OpenCL memory model

OpenCL describes a “relaxed” memory model.
Where can I find more information on this?

Specifically, what is the expected architecture between the host and the device?
Is it anticipated to be a pipe line over a bus or is it expecting actual shared memory
between the host and the device?

Is there any provision to take advantage of true shared memory between the host and the device?
Do the clEnqueueMapBuffer() and clEnqueueUnmapBuffer() functions work with actual shared memory between the host and device.
Will this eliminate the need for block copies using the read and write functions?

please refer to slide 19 in the OpenCL overview:
http://www.khronos.org/developers/libra … erview.pdf
I am curious to know if the red block labeled “Global Memory” is on the host or on the device,
and what the bi directional arrow between the “Compute Device” block and the “Compute Device Memory” block represents.

Thank you

I would suggest looking at the OpenCL spec. It covers a fair amount of detail as to what the memory model consists of.

With regards to performance optimizations for mapping vs. reading, those are up to the vendors to implement for their platforms as needed, so the spec doesn’t really say anything about them.

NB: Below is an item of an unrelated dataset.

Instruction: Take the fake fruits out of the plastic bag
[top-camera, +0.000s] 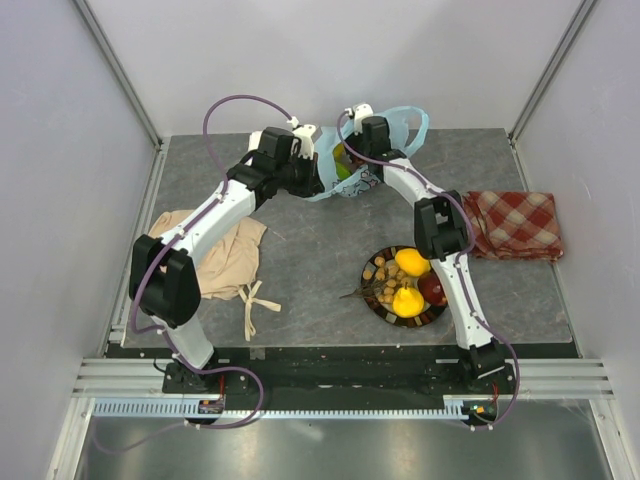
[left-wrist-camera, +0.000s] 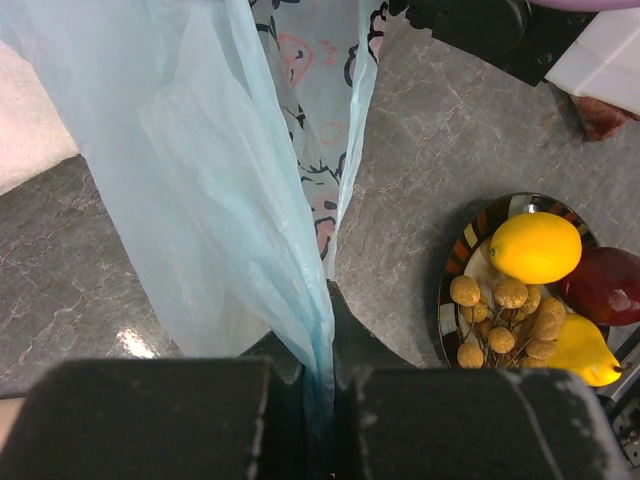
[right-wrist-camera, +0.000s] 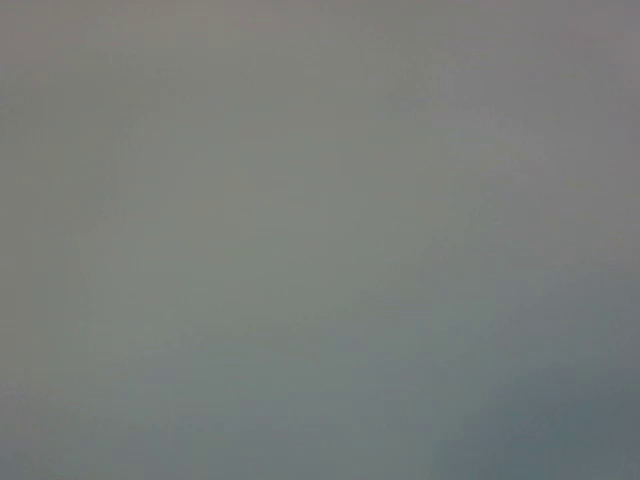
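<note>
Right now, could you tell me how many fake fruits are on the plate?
4 on the plate: a lemon at the far side, a yellow pear at the near side, a red apple at right, a berry cluster at left. More may hide in the plastic bag.

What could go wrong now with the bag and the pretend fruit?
1. The left hand pinches the thin plastic bag. A hard tug might tear it or let it slip.
2. The right hand is at the bag's mouth and its camera shows only grey blur, so it might grab plastic, not the fruit inside.
3. The plate is crowded, so another fruit might roll off.
</note>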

re: dbs2’s comment that the spec “covers a fair amount of detail”

Perhaps it covers a fair amount of detail, but it is not sufficient.

In particular, the operations relating to USE_HOST_PTR and COPY_HOST_PTR
do not specify the obligation of the implementation relative to updates to
the host buffer on the host side of a host-gpu interface, nor does it
specify adequately or unambiguously the obligation of the implementation
relative to updates on the gpu side to the memory object.

This should be evident by the number of queries in these forums relating
to USE_HOST_PTR and the like.

Specifying a memory consistency model is hard. I know, because I’ve been involved in several such efforts. The spec needs to avoid assumptions around the interpretation of words like “MAP” or even “READ” and “WRITE.” For instance:

  1. In an EnqueueMapBuffer operation, if the mapped address region pointed to by the return value is updated by the host [before the call, during the map operation, after the map operation completes] what is the obligation of the implementation to reflect that update to the memory in a GPU’s global memory?

  2. Similar to case 1, if the GPU makes an update to a mapped region, what is the obligation of the implementation to update the host memory if the update happens [before, during, after] the call to EnqueueMapBuffer?

  3. If the CL_MEM_COPY_HOST_PTR is set for a CreateBuffer call, when does the copy operation actually take place? What are the obligations of the implementation relative to Host or Device updates to the memory object? (Again this may need to be specified in terms of before, after, during various other operations.)

The specification needs work.

How are specification issues actually resolved? Who is the source of definitive
interpretations? Why isn’t this documented in the specification itself?

I believe the answers to your questions are:
1: before: undefined; during: undefined; after: update on unmap
2: before: at next map; during: undefined; after: undefined
3: It’s a copy. It should take place when the call is made.

(I’m not the definitive one to answer these, but those are my interpretations of the spec.)

Here’s what the spec says about mapping:

5.2.8.1 Behavior of OpenCL commands that access mapped regions of a memory object
The contents of the regions of a memory object mapped for writing (i.e. CL_MAP_WRITE is set in map_flags argument to clEnqueueMapBuffer or clEnqueueMapImage) are considered to be undefined until this region is unmapped. Reads and writes by a kernel executing on a device to a memory region(s) mapped for writing are undefined.
Multiple command-queues can map a region or overlapping regions of a memory object for reading (i.e. map_flags = CL_MAP_READ). The contents of the regions of a memory object mapped for reading can also be read by kernels executing on a device(s). The behavior of writes by a kernel executing on a device to a mapped region of a memory object is undefined.
Mapping (and unmapping) overlapped regions of a buffer or image memory object for writing is undefined.
The behavior of OpenCL function calls that enqueue commands that write or copy to regions of a memory object that are mapped is undefined.